Monday, Dec. 15, 1975
Forgiving Partners
INVESTMENT
An ancient financial adage holds that businessmen with mountainous debts do not merely have creditors: they have partners with a high stake in their survival. Rarely has the truth of the saying been better proved than by the current troubles of the nation's real estate investment trusts. A glittering investment innovation of the 1960s, REITS enjoyed congressionally mandated tax breaks similar to those of mutual funds. They collected money from various sources--bank loans, sales of stock to the general public--then made loans to builders to finance the construction of condominiums, motels, office buildings, even single-family homes. But two years ago, inflation and high interest rates ripped through the real estate industry like tornadoes. Construction projects were halted, slashing REIT revenues and preventing many REITs from repaying their own debts.
Last week one of the pioneer REITS, Boston-based Continental Mortgage Investors, the nation's second largest, provided the latest example of how bad things have become in the REIT industry. It announced that it would default on $551 million in interest and principal payments now due on its borrowings. Caught by shrinking revenues and interest rates of 12% and more, Continental raised rates to builders to 16% or 17%. The builders could not afford such rates and simply walked away from projects. At one point, more than 60% of Continental's loans to builders had either been foreclosed or were yielding no interest. Ultimately, Continental defaulted on its own bank debts.
New Terms. Still the default is not likely to force Continental into bankruptcy.
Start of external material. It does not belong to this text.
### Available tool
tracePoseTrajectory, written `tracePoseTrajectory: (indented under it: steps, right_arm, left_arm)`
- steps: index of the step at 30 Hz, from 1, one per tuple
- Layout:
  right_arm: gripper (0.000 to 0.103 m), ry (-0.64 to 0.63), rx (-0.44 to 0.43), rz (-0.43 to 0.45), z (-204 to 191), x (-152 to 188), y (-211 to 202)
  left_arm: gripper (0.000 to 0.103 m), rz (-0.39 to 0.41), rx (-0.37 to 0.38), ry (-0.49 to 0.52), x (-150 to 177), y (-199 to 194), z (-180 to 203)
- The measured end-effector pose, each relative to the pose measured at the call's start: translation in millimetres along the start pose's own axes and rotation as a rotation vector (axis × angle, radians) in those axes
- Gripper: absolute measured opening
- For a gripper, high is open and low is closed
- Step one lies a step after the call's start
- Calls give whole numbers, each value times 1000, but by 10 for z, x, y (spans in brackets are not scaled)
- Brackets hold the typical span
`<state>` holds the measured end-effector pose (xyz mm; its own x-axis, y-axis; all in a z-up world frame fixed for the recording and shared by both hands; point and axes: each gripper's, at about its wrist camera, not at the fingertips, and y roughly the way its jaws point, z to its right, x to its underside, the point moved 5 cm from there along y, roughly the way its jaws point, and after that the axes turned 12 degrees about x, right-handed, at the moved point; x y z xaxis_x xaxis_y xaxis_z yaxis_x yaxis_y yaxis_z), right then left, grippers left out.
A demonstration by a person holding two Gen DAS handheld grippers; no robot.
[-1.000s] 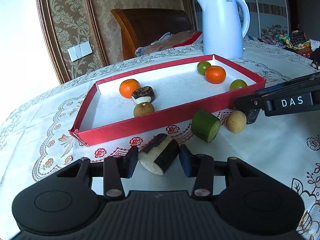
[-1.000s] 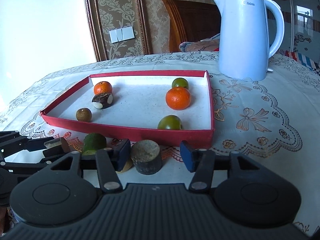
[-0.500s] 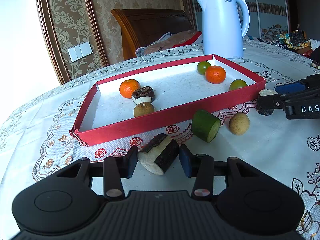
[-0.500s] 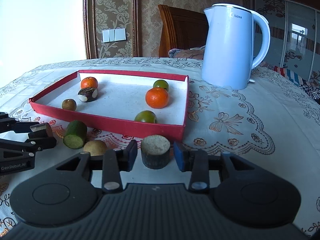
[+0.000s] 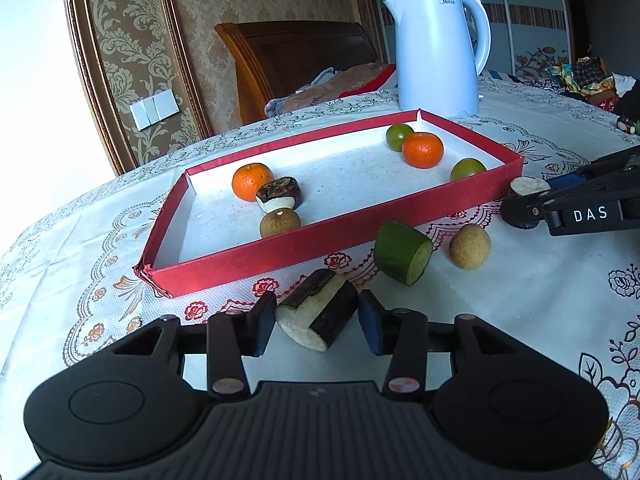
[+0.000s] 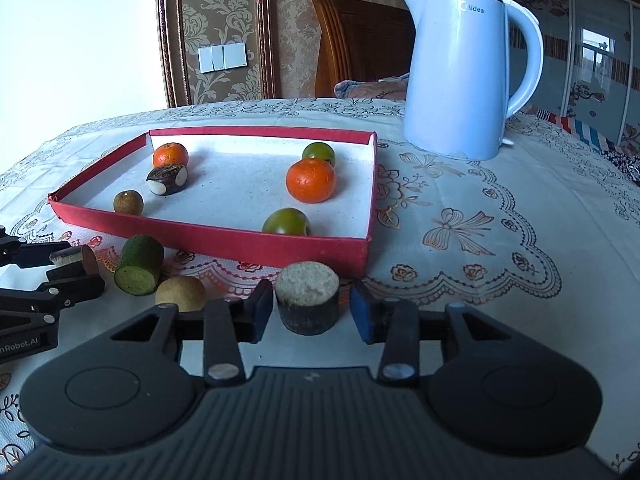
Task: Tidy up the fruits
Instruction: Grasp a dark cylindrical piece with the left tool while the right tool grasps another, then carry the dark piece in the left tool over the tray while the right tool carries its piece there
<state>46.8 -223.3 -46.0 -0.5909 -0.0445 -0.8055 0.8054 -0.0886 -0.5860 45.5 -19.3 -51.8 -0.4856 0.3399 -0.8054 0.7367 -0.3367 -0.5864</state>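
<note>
My left gripper [image 5: 316, 310] is shut on a dark-skinned cut piece [image 5: 320, 320] with pale ends, low over the tablecloth in front of the red tray [image 5: 280, 248]. It shows at the left edge of the right wrist view as left gripper [image 6: 76, 268]. My right gripper [image 6: 312, 308] has its jaws closing on a short dark round piece [image 6: 307, 300] with a pale top. That piece sits between the pads at the tray's [image 6: 224, 242] near right corner. A green cut piece [image 5: 402, 252] and a tan round fruit [image 5: 469, 246] lie loose between the two grippers.
The tray holds two oranges, two green citrus, a brown round fruit [image 6: 128, 203] and a dark cut piece [image 6: 168, 179]. A pale blue kettle [image 6: 460, 80] stands behind its right corner. A chair back and a wall rise beyond the table's far edge.
My right gripper's jaws have narrowed around the dark round piece, and it has shifted slightly right, away from the tan fruit. The left gripper and its piece have stayed put.
</note>
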Motion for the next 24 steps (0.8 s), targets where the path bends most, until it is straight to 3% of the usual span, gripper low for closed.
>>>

Its creditors--no fewer than 103 banks and 33 institutional investors --forgave Continental in April, when it defaulted on $652 million in obligations. They began complex negotiations to refinance the debts. Those negotiations could not be completed by the Dec. 1 deadline, so Continental last week was forced into a second default.
With little to gain and enormous sums to lose by pressing for their money, Continental's creditors are again ignoring the deadline and some are negotiating new terms--such as deferring interest payments for three years. There is ample precedent: Chase Manhattan Mortgage & Realty Trust, the biggest of all REITs, sponsored by Chase Manhattan Bank, recently refinanced $761 million in bank loans, and got the interest rate reduced to as little as 2%.
A serious question exists about how long the REITs and their creditors can hold out, though banks could write off many of their REIT loans as uncollectible. The case for waiting is powerful. In all, the nation's 200-odd REITS owe U.S. banks $11 billion.